Medicare payment rates will be determined through a different process, officials said. The program pays for drug costs and other services for patients in agency-approved studies.
Nevertheless, the high price of Aduhelm and the fact that most of the 6 million Americans with Alzheimer’s are old enough to be covered by Medicare pushed the boundaries.
“Biogen came to the market with an eye-watering price tag,” said Tricia Neuman, a Medicare expert with the unbiased Kaiser Family Foundation. “Even after cutting the price of their drug in half, it’s still over $28,000, which isn’t insignificant. At that price, it’s clearly a problem for the Medicare program, premiums and out-of-pocket costs.”
Aduhelm has sparked controversy since its approval by the Food and Drug Administration last June, which went against the recommendation of the agency’s outside advisers.
The drug, given through IV in a doctor’s office, has not been shown to reverse or significantly slow Alzheimer’s disease. But the FDA said its ability to reduce clumps of plaque in the brain is likely to slow dementia.
Many experts say there is little evidence to support that claim. And a federal watchdog and congressional investigators are conducting separate investigations into how the FDA rated the medication. Of particular note are several undocumented meetings between FDA reviewers and business leaders leading up to the drug’s approval.
Biogen has defended its medication and pricing. But when the company announced the price cut days before the Christmas holidays, it acknowledged that cost had become a stumbling block.
“Too many patients are not given the choice of Aduhelm for financial reasons and thus go beyond the point of benefiting from the first treatment to address an underlying pathology of Alzheimer’s disease,” CEO Michel Vounatsos said at the time. “We recognize that this challenge must be addressed in a way that is considered sustainable for the U.S. health care system.”
Some insurers have refused to pay for the drug, while several medical centers across the country have either been slow to decide to use it or said they have no plans to prescribe it for the time being.
Biogen’s Vounatsos said this week the company now has about 220 sites that treat patients with Aduhelm.
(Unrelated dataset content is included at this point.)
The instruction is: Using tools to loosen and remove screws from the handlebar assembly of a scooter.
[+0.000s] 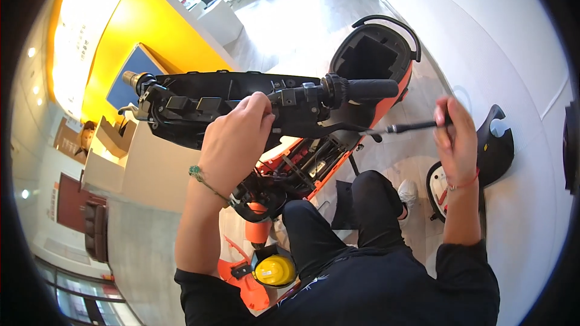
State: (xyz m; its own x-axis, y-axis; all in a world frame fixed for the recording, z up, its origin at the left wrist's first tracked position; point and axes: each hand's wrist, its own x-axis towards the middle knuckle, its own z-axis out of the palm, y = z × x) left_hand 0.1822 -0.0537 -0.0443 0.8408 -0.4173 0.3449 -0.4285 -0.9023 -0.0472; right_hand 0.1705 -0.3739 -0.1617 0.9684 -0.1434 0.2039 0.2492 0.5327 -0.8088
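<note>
A partly stripped orange scooter stands before me, its handlebar [296,95] running across the view with black housing and wiring exposed. My left hand [237,131] rests at the middle of the handlebar, fingers curled and pressed together; what lies under the fingertips is hidden. In my right hand [457,142], raised at the right, is a thin dark screwdriver [417,127]. Its metal tip points left toward the end of the brake lever [338,127], below the black rubber grip [371,89]. Whether tip and lever touch, I cannot tell.
Beyond the handlebar is the scooter's open storage bin [368,54]. Below it, the frame [311,166] shows bare cables. By my legs lie orange panels [252,294] and a yellow helmet [275,270]. A black cover [495,145] leans at the white wall [531,205].
</note>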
In October, the company said a total of 120 sites had infused at least one patient.
Biogen said in June, shortly after FDA approval, that approximately 900 locations in the US have the equipment and expertise to begin administering the drug immediately, requiring monthly infusions.
The FDA has said Aduhelm is suitable for patients with mild symptoms or early-stage Alzheimer’s. But that agency has asked Biogen for more research.
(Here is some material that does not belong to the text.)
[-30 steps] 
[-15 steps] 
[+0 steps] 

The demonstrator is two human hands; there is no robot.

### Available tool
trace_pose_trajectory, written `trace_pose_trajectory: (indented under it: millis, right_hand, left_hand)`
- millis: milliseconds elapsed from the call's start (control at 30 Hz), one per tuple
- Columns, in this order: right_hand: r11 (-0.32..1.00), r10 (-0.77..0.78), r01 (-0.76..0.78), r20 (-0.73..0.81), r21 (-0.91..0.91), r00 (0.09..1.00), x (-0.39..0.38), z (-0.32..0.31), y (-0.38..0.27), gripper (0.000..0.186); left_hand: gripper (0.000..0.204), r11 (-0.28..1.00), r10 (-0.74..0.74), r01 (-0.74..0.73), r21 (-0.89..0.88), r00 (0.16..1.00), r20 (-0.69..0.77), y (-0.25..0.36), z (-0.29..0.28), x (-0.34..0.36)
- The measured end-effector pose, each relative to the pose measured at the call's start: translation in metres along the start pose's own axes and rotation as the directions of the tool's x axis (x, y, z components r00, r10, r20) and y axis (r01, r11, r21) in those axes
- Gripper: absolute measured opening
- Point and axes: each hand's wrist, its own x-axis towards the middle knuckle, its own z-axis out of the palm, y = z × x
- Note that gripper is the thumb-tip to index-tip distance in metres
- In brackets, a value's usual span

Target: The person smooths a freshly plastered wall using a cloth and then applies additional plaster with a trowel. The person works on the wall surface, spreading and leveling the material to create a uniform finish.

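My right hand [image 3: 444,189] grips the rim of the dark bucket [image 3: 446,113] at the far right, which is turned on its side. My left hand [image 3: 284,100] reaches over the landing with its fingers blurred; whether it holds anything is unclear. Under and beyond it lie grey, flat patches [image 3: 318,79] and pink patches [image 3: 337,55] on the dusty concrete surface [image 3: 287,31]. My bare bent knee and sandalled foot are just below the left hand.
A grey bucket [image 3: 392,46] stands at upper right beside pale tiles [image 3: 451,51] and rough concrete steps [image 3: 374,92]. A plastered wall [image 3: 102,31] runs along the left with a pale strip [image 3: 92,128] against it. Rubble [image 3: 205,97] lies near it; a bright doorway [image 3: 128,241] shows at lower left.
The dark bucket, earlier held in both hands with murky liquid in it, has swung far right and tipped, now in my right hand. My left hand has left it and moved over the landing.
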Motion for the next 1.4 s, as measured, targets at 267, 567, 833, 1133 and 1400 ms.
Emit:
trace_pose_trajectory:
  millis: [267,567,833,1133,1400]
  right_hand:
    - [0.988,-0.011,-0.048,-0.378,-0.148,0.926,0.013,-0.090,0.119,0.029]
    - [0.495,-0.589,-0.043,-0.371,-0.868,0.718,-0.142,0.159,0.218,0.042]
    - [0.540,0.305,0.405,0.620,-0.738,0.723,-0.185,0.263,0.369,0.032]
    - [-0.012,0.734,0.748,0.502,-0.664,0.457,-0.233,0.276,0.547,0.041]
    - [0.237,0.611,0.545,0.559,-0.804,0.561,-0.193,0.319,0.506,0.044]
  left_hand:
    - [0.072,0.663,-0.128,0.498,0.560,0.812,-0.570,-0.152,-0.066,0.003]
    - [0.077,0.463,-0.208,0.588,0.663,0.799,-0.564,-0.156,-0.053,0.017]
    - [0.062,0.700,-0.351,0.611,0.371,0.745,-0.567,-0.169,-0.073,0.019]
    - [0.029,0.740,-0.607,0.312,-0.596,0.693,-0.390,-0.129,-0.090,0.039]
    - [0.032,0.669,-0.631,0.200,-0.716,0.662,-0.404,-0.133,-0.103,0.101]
Because the drug is administered in a doctor’s office, Medicare pays for it under the Part B outpatient benefit, which is funded in part by enrollment premiums.
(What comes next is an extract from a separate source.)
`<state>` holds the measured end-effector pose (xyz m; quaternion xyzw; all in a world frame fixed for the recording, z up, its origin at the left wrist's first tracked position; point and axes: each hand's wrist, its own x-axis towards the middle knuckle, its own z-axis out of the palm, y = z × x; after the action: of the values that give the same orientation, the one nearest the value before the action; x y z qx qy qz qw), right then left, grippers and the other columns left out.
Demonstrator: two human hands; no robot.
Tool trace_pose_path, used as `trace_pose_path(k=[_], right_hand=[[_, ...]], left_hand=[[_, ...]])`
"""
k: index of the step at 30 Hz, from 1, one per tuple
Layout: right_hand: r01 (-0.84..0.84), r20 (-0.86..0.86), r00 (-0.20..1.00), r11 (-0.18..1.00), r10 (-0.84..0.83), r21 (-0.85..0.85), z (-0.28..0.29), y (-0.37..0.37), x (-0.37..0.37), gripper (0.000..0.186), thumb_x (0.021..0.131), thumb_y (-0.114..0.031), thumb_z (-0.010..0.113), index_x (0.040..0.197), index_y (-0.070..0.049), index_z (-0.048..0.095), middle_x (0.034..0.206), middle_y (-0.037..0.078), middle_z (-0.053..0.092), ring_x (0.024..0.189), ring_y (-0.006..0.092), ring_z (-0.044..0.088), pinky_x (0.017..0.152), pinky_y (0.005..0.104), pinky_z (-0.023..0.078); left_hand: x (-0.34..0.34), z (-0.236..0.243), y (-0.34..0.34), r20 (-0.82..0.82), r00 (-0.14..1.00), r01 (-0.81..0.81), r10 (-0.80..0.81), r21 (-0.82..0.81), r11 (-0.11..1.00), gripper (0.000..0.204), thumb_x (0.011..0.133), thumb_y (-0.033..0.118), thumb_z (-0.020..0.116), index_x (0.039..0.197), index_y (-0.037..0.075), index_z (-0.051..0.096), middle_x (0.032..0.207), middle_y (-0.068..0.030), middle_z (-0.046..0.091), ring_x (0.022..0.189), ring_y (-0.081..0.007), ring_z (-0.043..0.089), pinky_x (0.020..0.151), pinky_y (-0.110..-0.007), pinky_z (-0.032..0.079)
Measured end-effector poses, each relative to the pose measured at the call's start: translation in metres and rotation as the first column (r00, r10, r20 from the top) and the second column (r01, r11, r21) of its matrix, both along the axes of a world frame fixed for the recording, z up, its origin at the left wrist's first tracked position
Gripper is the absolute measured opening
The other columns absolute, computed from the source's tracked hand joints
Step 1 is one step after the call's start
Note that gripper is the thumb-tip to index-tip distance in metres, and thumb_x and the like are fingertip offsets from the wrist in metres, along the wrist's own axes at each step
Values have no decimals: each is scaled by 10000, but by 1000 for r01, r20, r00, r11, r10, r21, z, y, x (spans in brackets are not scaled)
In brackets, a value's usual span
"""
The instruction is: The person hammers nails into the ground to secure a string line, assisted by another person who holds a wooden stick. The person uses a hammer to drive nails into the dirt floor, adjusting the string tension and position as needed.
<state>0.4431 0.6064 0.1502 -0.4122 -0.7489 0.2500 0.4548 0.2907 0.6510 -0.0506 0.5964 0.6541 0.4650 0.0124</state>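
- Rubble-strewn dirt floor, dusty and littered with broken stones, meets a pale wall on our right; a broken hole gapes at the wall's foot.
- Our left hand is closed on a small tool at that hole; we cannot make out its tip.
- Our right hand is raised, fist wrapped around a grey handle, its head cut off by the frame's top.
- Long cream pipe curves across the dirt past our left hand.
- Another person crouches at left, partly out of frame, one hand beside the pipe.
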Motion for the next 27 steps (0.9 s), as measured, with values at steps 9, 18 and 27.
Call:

The financial consequences of expensive drugs are usually most severe on patients with serious diseases such as cancer, rheumatoid arthritis or multiple sclerosis. But with Aduhelm, the pain would generally be spread among Medicare patients, not just Alzheimer’s patients who need the drug.
That has turned the drug into a case study of how one expensive treatment can affect government spending and affect family budgets. People who don’t have Alzheimer’s would still be on the hook for the cost of Aduhelm, because it’s big enough to affect their premiums.
Alzheimer’s disease is a progressive neurological disease for which there is no known cure. The vast majority of U.S. patients are old enough to qualify for Medicare, which covers more than 60 million people, including those age 65 and older, and disabled people under the age of 65.
Associated Press Science writers Tom Murphy in Indianapolis and Matthew Perrone in Washington contributed.